* TASK PROMPT *
Only the count is expected: the number of lines below that contain "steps".

* INFORMATION SHOWN *
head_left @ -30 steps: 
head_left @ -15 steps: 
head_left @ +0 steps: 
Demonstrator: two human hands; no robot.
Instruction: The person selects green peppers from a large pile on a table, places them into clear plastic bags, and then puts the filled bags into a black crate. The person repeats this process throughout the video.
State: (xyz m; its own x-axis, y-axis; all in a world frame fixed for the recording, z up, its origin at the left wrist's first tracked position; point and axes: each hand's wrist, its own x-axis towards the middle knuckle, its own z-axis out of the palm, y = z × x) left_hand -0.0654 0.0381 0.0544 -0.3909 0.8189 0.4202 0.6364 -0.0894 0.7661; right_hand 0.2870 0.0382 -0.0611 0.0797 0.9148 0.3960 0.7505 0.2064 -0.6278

* WORKED SOLUTION *
3